> [Given information]:
·····
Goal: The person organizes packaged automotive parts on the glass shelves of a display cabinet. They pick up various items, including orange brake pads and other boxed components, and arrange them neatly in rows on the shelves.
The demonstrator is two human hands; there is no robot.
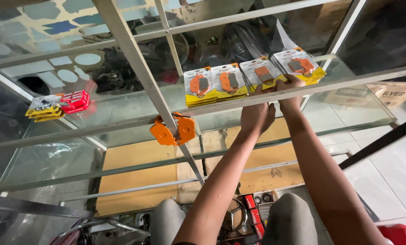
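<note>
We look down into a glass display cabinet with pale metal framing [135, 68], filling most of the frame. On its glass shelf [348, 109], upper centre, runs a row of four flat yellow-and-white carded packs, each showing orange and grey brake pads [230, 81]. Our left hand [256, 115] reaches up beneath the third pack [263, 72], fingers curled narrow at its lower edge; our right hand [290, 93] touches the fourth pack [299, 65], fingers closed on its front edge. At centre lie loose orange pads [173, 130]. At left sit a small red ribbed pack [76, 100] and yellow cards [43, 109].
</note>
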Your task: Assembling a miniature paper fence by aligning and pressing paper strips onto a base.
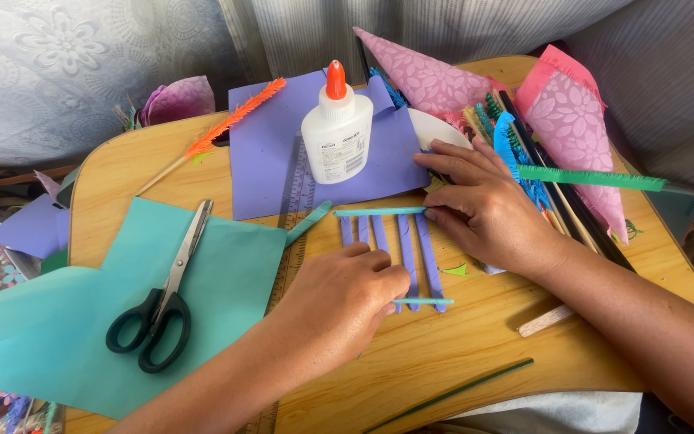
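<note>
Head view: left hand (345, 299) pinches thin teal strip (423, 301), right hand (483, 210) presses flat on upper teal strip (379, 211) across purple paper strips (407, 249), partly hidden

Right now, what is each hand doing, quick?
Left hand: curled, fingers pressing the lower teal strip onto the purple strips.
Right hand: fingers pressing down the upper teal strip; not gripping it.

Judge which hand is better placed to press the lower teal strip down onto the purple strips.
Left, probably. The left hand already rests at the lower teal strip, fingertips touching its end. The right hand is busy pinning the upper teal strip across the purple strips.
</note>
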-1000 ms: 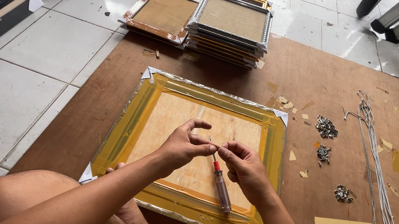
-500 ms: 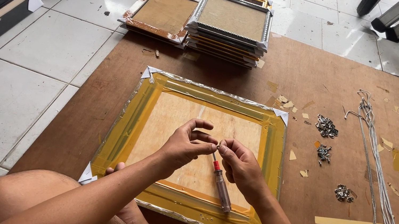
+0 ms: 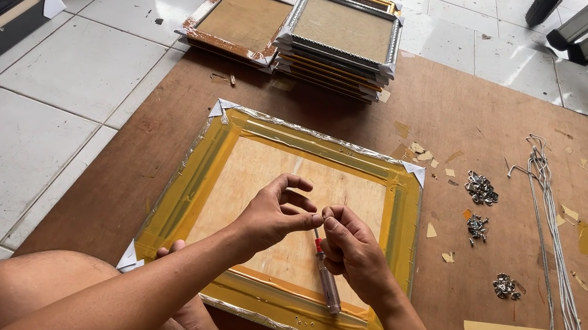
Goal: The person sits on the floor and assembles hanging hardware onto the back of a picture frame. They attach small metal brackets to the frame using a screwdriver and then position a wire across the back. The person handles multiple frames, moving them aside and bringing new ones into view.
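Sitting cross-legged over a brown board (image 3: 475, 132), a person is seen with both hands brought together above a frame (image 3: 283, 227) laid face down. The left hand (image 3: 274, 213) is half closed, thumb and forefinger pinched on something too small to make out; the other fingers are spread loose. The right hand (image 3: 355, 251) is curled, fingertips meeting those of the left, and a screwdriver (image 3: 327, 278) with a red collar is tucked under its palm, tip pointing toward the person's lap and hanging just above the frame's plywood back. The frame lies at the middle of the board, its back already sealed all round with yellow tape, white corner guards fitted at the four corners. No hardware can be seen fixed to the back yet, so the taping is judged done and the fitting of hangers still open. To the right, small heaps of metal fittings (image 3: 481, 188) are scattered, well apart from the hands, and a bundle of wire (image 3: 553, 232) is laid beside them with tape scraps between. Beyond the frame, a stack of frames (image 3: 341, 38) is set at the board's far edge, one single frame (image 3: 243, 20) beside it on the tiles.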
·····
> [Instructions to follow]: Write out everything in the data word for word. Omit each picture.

> [Result for this exercise]:
Goal: The person organizes packaged automotive parts on the glass shelves of a display cabinet. They pick up various items, including orange brake pads and other boxed components, and arrange them neatly in rows on the shelves.
The demonstrator is two human hands; there is no robot.
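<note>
We look down into a glass display cabinet with pale metal framing [135, 68], filling most of the frame. On its glass shelf [348, 109], upper centre, runs a row of four flat yellow-and-white carded packs, each showing orange and grey brake pads [230, 81]. Our left hand [256, 115] reaches up beneath the third pack [263, 72], fingers curled narrow at its lower edge; our right hand [290, 93] touches the fourth pack [299, 65], fingers closed on its front edge. At centre lie loose orange pads [173, 130]. At left sit a small red ribbed pack [76, 100] and yellow cards [43, 109].
</note>
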Your task: Assembling a miniature paper fence by aligning and pressing paper strips onto a base.
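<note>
Head view: left hand (345, 299) pinches thin teal strip (423, 301), right hand (483, 210) presses flat on upper teal strip (379, 211) across purple paper strips (407, 249), partly hidden

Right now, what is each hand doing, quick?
Left hand: curled, fingers pressing the lower teal strip onto the purple strips.
Right hand: fingers pressing down the upper teal strip; not gripping it.

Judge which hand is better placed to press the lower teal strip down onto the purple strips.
Left, probably. The left hand already rests at the lower teal strip, fingertips touching its end. The right hand is busy pinning the upper teal strip across the purple strips.
</note>
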-1000 ms: 
-500 ms: 
+0 ms: 
Goal: The person sits on the floor and assembles hanging hardware onto the back of a picture frame. They attach small metal brackets to the frame using a screwdriver and then position a wire across the back. The person handles multiple frames, moving them aside and bringing new ones into view.
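Sitting cross-legged over a brown board (image 3: 475, 132), a person is seen with both hands brought together above a frame (image 3: 283, 227) laid face down. The left hand (image 3: 274, 213) is half closed, thumb and forefinger pinched on something too small to make out; the other fingers are spread loose. The right hand (image 3: 355, 251) is curled, fingertips meeting those of the left, and a screwdriver (image 3: 327, 278) with a red collar is tucked under its palm, tip pointing toward the person's lap and hanging just above the frame's plywood back. The frame lies at the middle of the board, its back already sealed all round with yellow tape, white corner guards fitted at the four corners. No hardware can be seen fixed to the back yet, so the taping is judged done and the fitting of hangers still open. To the right, small heaps of metal fittings (image 3: 481, 188) are scattered, well apart from the hands, and a bundle of wire (image 3: 553, 232) is laid beside them with tape scraps between. Beyond the frame, a stack of frames (image 3: 341, 38) is set at the board's far edge, one single frame (image 3: 243, 20) beside it on the tiles.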

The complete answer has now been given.